Et si tous les écrivains du monde pouvaient aussi se donner la main, nous ne vivrions pas cette précarité de notre métier.
Monsieur "Oui Mais..." c'est justement parce que nous avons la volonté de nous unir que mes confrères et moi-même avons émis cette pétition, qui regroupe déjà plus de 20 000 signatures. De nombreux synicats des métiers du livre se sont ralliés à notre cause et nous continuons sans relâche à la partager avec nos confrères éditeurs et libraires, mais aussi auteurs, correcteurs, imprimeurs... dans le but de, comme vous l'écrivez "négocier à dix mille éditeurs au lieu d'un" afin de défendre nos intérets communs qui sont la sauvegarde de nos emplois et par ceux-là, la perennité de notre diversité culturelle.

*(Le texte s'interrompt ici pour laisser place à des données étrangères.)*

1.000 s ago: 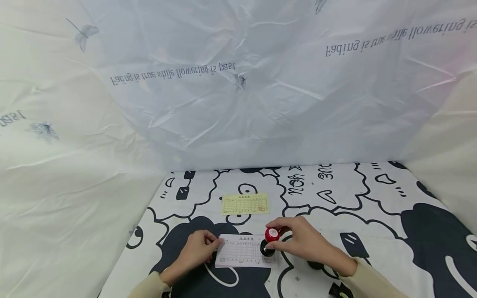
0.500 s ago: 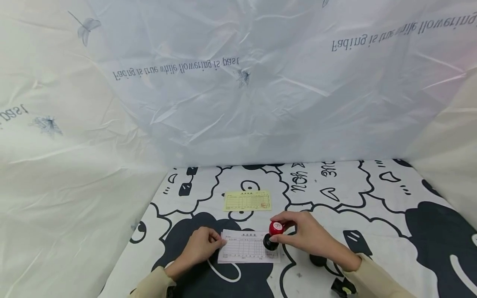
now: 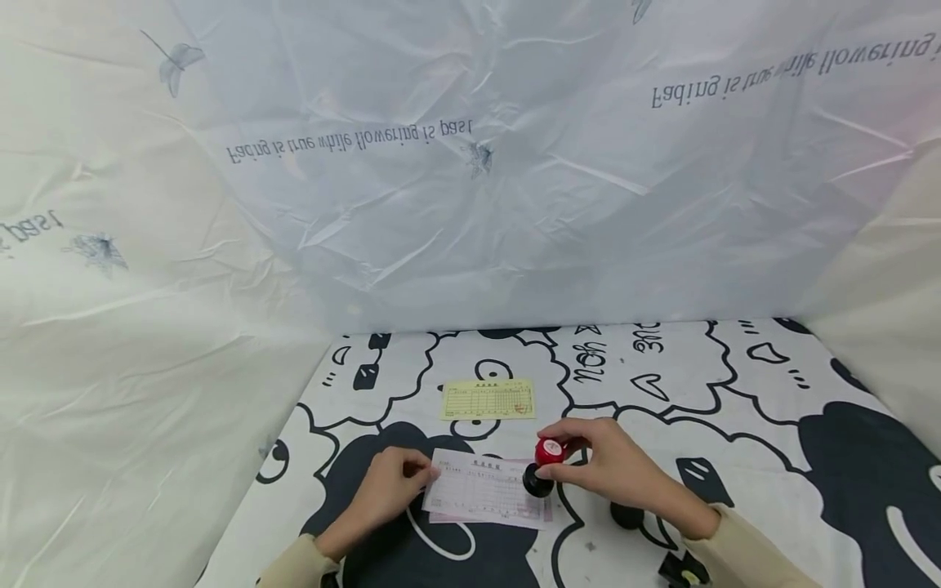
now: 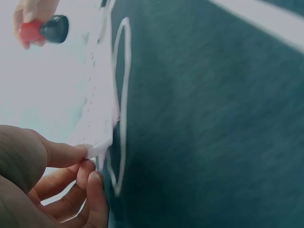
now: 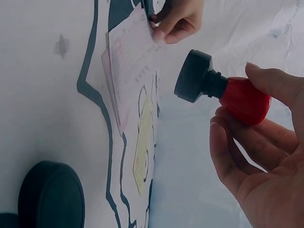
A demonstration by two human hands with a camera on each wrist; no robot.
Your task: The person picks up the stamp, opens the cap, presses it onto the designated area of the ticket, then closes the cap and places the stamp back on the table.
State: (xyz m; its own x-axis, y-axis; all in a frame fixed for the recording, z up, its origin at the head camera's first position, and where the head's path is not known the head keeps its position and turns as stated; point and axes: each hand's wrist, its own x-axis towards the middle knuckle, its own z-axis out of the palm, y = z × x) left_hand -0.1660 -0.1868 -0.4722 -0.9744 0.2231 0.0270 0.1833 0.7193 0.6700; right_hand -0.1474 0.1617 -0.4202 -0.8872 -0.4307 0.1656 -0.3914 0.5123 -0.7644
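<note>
My left hand [image 3: 392, 482] pinches the left edge of a white printed form [image 3: 478, 490] between thumb and fingers, as the left wrist view also shows. The form is raised and slanted over a pinkish sheet [image 3: 547, 510], which peeks out along its lower and right edges. My right hand [image 3: 606, 465] grips a self-inking-style hand stamp by its red knob [image 5: 244, 99]. The stamp's black base [image 5: 194, 76] hangs in the air near the form's right end, apart from the paper in the right wrist view. Its printing face is hidden.
Farther back lies a yellow form [image 3: 488, 398] with a red mark at its lower right. A black-and-white cartoon cloth [image 3: 735, 457] covers the table, and white sheeting [image 3: 470, 237] rises behind. A black round object [image 5: 52, 199] sits low in the right wrist view.
The stamp has come up off the white form and shifted slightly right. My left hand has lifted and turned the top form, exposing the pinkish sheet below it.
</note>
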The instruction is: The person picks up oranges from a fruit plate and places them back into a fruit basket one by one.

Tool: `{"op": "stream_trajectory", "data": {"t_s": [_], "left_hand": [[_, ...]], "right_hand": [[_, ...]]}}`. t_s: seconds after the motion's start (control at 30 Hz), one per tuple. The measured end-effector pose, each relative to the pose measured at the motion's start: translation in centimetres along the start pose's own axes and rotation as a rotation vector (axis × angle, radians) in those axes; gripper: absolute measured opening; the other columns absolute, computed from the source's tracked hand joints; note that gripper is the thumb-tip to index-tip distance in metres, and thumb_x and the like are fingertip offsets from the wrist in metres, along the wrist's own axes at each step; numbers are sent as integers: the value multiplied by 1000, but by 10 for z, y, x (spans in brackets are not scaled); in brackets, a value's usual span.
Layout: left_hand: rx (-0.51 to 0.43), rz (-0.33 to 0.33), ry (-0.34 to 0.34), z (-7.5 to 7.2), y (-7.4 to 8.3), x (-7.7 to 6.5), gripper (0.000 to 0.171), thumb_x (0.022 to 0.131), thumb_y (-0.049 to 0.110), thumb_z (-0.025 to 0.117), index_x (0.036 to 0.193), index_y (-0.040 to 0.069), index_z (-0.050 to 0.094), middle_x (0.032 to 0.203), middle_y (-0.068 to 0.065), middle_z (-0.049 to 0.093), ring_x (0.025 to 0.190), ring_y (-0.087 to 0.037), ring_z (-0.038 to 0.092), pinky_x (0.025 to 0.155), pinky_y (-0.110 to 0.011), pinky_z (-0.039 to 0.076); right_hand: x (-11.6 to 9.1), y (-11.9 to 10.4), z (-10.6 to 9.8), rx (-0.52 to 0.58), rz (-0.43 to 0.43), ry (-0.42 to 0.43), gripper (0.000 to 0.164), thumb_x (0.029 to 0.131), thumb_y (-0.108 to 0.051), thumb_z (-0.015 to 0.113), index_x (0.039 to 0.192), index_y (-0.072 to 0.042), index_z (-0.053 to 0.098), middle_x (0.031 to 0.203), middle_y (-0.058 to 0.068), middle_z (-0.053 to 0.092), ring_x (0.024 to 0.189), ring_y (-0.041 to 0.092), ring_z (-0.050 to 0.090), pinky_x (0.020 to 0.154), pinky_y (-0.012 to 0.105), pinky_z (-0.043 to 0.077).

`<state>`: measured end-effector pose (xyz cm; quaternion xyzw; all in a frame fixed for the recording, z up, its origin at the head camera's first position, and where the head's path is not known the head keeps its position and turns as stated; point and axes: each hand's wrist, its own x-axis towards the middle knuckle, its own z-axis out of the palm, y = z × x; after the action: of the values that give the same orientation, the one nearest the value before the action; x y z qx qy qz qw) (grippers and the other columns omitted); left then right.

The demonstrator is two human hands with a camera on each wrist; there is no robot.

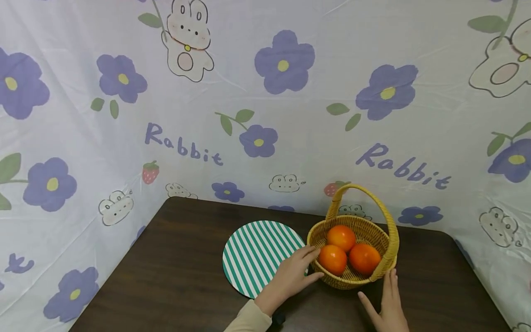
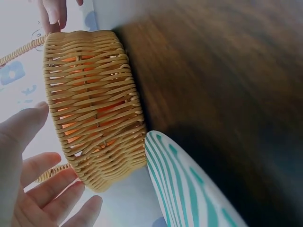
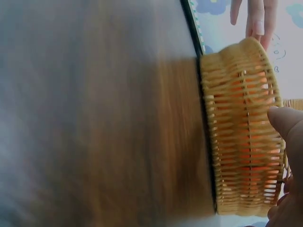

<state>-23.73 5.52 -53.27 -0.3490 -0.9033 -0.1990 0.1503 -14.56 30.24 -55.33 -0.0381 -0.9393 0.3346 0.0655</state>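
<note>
A yellow wicker basket (image 1: pixel 350 282) with an arched handle (image 1: pixel 386 212) stands upright on the dark table. Inside lie three smooth orange-red round fruits (image 1: pixel 333 259). At the basket's left rim is my left hand (image 1: pixel 292 272), its fingers extended along the side and its thumb apart. My right hand (image 1: pixel 390 304) is at the right side, fingers straight and pointing up near the handle's foot, thumb spread. In the left wrist view the woven wall (image 2: pixel 94 109) shows fruit through its gaps. The right wrist view has the right thumb (image 3: pixel 284 118) near the rim.
A round green-and-white striped board (image 1: pixel 261 253) lies flat on the table just left of the basket, partly behind the left hand. The dark wood table (image 1: pixel 178 263) reaches back to a white cloth wall (image 1: pixel 315 152) printed with flowers and rabbits. Something small and black (image 1: pixel 278 317) shows beneath the left wrist.
</note>
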Motion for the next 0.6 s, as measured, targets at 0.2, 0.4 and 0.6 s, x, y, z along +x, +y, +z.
{"op": "stream_trajectory", "data": {"t_s": [0.2, 0.4, 0.6], "left_hand": [[23, 38, 5, -1, 0, -8, 59, 88, 50, 54, 137, 17, 47, 139, -6, 46, 125, -18, 46, 83, -28, 52], [42, 92, 29, -6, -4, -16, 59, 89, 50, 54, 137, 16, 47, 140, -6, 44, 126, -19, 45, 93, -31, 47], [52, 116, 18, -8, -12, -24, 62, 90, 55, 47, 139, 17, 44, 144, -6, 40, 129, -22, 42, 100, -40, 42]], "right_hand": [[-12, -9, 4, -38, -5, 30, 101, 90, -48, 53, 143, 5, -15, 148, 26, -22, 136, 47, -11, 100, 69, 15], [-24, -22, 16, -114, -48, 130, 97, 89, -45, 58, 147, 1, -4, 150, 29, -12, 134, 52, 6, 90, 71, 28], [-30, -31, 27, -161, -257, 337, 99, 77, -27, 75, 149, -7, 10, 152, 25, 1, 133, 52, 18, 79, 70, 38]]}}
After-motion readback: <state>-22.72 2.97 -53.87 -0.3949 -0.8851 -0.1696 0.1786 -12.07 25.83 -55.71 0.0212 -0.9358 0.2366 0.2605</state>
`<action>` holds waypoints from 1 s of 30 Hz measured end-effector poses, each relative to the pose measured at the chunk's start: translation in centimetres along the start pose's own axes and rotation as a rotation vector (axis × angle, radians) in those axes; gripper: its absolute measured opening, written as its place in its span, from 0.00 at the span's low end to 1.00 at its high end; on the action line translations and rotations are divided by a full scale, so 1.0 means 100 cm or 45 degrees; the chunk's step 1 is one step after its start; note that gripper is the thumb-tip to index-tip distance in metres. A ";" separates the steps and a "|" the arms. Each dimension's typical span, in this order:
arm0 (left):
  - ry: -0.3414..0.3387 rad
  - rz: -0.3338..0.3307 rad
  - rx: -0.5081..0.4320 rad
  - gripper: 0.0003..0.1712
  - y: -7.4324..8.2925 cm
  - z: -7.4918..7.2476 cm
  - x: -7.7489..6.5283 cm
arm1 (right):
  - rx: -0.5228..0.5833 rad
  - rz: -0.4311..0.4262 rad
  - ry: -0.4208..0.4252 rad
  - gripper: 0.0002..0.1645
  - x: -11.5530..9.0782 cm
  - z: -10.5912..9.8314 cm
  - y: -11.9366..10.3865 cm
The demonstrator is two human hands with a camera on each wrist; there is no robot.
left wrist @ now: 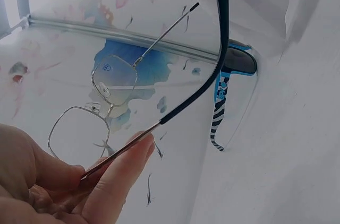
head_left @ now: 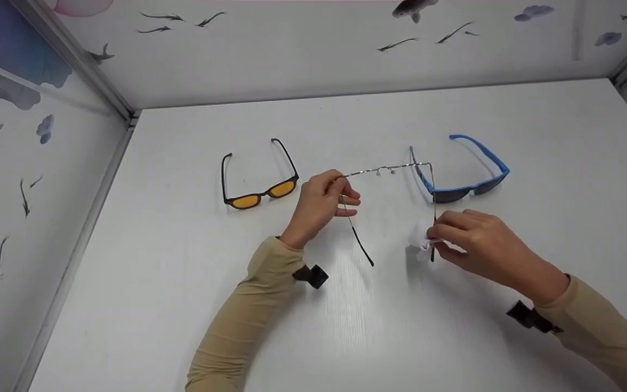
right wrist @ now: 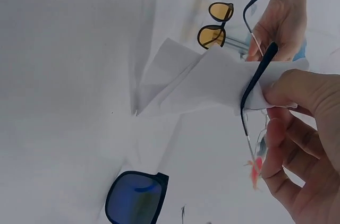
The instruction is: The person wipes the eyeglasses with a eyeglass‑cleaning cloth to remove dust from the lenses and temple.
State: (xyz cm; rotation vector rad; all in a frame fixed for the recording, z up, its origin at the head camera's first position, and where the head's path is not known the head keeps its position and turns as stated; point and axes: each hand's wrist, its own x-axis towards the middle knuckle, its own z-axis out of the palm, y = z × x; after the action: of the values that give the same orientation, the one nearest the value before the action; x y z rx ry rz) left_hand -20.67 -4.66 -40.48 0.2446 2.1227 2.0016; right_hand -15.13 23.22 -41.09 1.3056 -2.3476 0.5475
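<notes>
Wire glasses: the wire-framed glasses (head_left: 368,171) are up off the table (head_left: 346,332), both arms unfolded, strung between the two hands.
Left hand: the left hand (head_left: 324,201) is pinching one metal arm near the frame, pretty close to a lens.
Right hand: the right hand (head_left: 471,242) is clamped on a folded white wipe (right wrist: 186,83), up by the dark tip of the other arm. Can't tell if the wipe goes all the way round, or if it's cloth or paper.
Bend risk: those arms look super thin, so I'd guess a hard tug from the right with the left holding firm could splay one or strain its hinge.
Slip risk: if the wipe slides off the tip, that side probably just swings loose.
Smudge risk: left hand creeping inward would likely put prints on the lens.
Bump risk: blue sunglasses (head_left: 496,182) sit just beyond the right hand, so a careless swing could shove them. Yellow-lens glasses (head_left: 246,202) are near the left hand, same deal.
</notes>
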 end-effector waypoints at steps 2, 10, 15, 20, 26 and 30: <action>0.018 0.003 -0.004 0.11 0.000 0.000 0.000 | 0.014 0.012 -0.001 0.22 0.003 0.000 -0.006; 0.031 0.039 0.010 0.10 0.001 0.006 0.000 | 0.002 0.115 -0.100 0.20 0.016 0.007 -0.029; 0.035 0.076 -0.001 0.10 0.000 0.009 -0.002 | 0.062 0.191 -0.127 0.19 0.023 0.017 -0.041; 0.010 0.089 -0.036 0.10 0.002 0.012 -0.006 | 0.190 0.279 -0.096 0.18 0.028 0.031 -0.049; -0.037 0.084 -0.091 0.10 0.004 0.016 -0.008 | 0.367 0.500 -0.015 0.14 0.031 0.040 -0.053; -0.034 0.069 -0.160 0.10 0.004 0.020 -0.008 | 0.397 0.627 -0.005 0.13 0.034 0.041 -0.051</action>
State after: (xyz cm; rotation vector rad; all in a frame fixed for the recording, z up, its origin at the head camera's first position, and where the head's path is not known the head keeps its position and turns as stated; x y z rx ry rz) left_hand -19.32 -2.94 -40.18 0.3093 1.9853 2.1401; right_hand -12.98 16.23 -42.03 0.8255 -2.6712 1.0952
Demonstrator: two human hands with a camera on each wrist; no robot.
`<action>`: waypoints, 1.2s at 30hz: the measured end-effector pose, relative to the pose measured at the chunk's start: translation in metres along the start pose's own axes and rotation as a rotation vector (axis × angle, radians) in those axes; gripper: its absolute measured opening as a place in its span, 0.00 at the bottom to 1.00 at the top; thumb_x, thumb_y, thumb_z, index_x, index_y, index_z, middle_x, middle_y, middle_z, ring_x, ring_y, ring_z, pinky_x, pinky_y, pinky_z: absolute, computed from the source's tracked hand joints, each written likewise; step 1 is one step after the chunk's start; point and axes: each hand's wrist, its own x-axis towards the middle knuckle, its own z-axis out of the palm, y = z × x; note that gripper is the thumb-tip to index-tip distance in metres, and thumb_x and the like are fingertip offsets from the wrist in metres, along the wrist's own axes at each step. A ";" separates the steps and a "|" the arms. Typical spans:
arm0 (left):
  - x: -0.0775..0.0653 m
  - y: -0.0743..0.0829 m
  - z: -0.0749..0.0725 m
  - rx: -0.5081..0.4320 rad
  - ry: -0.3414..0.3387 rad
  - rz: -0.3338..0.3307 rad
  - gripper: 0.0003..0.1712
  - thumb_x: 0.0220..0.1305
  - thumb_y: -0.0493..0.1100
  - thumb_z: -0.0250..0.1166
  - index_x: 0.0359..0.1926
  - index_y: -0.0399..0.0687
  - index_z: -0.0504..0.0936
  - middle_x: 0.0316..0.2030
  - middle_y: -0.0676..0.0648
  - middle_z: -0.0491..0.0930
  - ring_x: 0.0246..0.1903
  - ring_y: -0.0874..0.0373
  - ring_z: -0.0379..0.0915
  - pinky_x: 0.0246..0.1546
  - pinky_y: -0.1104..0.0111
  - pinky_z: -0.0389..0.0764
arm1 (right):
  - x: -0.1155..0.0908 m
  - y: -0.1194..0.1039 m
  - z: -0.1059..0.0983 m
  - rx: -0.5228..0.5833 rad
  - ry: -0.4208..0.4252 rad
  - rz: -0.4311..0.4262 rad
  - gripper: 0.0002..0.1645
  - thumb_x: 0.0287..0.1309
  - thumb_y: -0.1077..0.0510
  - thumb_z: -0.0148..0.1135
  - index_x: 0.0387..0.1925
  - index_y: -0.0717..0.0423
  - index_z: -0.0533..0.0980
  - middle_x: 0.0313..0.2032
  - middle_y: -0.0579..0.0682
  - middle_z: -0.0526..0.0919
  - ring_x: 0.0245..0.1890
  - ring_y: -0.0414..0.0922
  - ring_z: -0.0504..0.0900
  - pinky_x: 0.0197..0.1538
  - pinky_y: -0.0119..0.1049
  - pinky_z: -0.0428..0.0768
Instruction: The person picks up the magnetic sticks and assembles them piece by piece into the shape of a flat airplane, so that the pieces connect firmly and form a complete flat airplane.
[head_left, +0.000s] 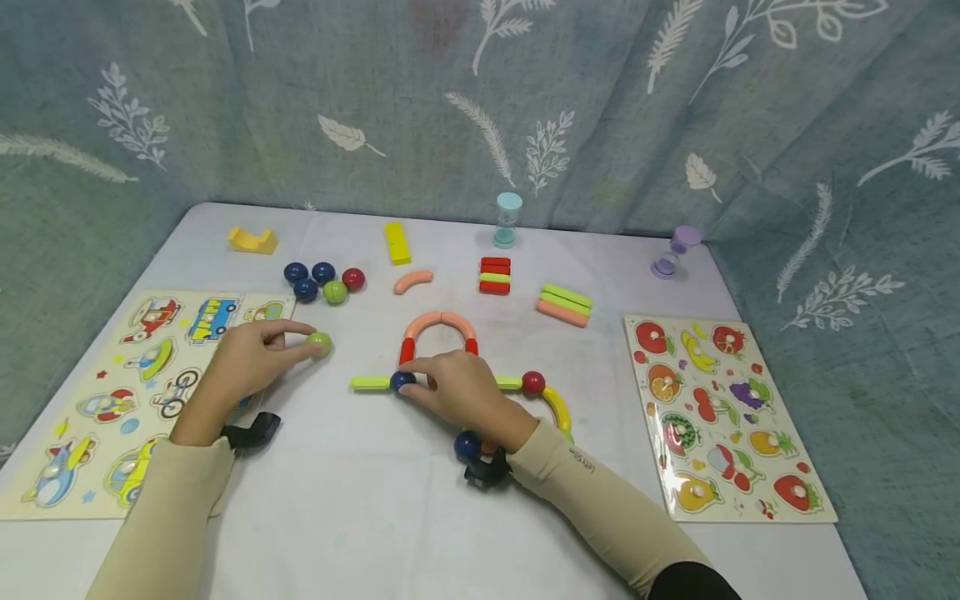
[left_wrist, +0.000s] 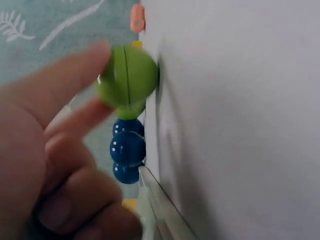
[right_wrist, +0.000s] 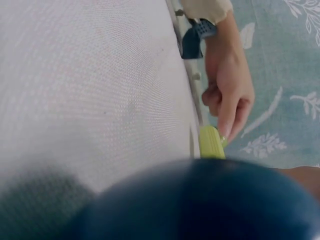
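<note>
My left hand [head_left: 247, 358] pinches a green ball [head_left: 320, 343] between thumb and index finger, beside the vehicle puzzle board. In the left wrist view a seam crosses this green ball [left_wrist: 127, 75]. At the middle of the table my right hand [head_left: 468, 390] pinches a dark blue ball [head_left: 402, 381], which meets the end of a light green stick [head_left: 370, 383]. Just behind stands an arch of curved salmon pieces [head_left: 441, 319] with red sticks [head_left: 407, 351]. Another blue ball [head_left: 467, 446] lies under the right wrist. A red ball [head_left: 533, 383] and a yellow curved piece [head_left: 557, 408] extend to the right.
Several blue, red and green balls [head_left: 306, 289] cluster at back left. Red and green sticks [head_left: 495, 276] lie near a teal sand timer [head_left: 507, 221]. A vehicle puzzle board [head_left: 112, 442] is left, a fruit puzzle board [head_left: 723, 417] right. A purple timer [head_left: 675, 252] stands behind.
</note>
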 end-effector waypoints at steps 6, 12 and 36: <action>-0.016 0.000 0.008 -0.092 -0.100 0.085 0.23 0.42 0.67 0.70 0.41 0.68 0.83 0.14 0.49 0.60 0.16 0.58 0.57 0.13 0.66 0.59 | -0.001 0.002 0.000 0.001 0.002 0.008 0.21 0.54 0.40 0.64 0.49 0.38 0.80 0.13 0.38 0.66 0.15 0.34 0.65 0.20 0.29 0.62; -0.022 0.005 0.014 -0.117 -0.121 0.078 0.23 0.39 0.67 0.72 0.40 0.71 0.83 0.14 0.49 0.60 0.17 0.57 0.58 0.15 0.66 0.59 | -0.001 0.003 -0.001 0.009 0.017 -0.001 0.20 0.53 0.41 0.65 0.48 0.38 0.81 0.13 0.37 0.67 0.15 0.34 0.65 0.20 0.29 0.63; 0.036 0.050 -0.004 0.035 -0.103 0.174 0.23 0.49 0.68 0.65 0.42 0.63 0.84 0.16 0.47 0.62 0.18 0.52 0.59 0.17 0.65 0.59 | 0.000 0.003 0.001 0.013 0.002 0.002 0.21 0.54 0.40 0.64 0.49 0.38 0.80 0.14 0.36 0.68 0.16 0.33 0.66 0.21 0.29 0.64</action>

De plus, nous n'attendons pas sans rien faire, et nous avons mis en place des passerelles et des solutions entre confrères pour espérer sortir de l'impasse. Je partage totalement votre opinion, c'est l'union qui fait la force. Nous entendons bien véhiculer d'une seule voix notre cause. Esérons que notre voix porte haut.
Vous avez tout à fait raison M. Araujo, il faut sauver les petites maisons d'édition. Je suis avec attention votre combat.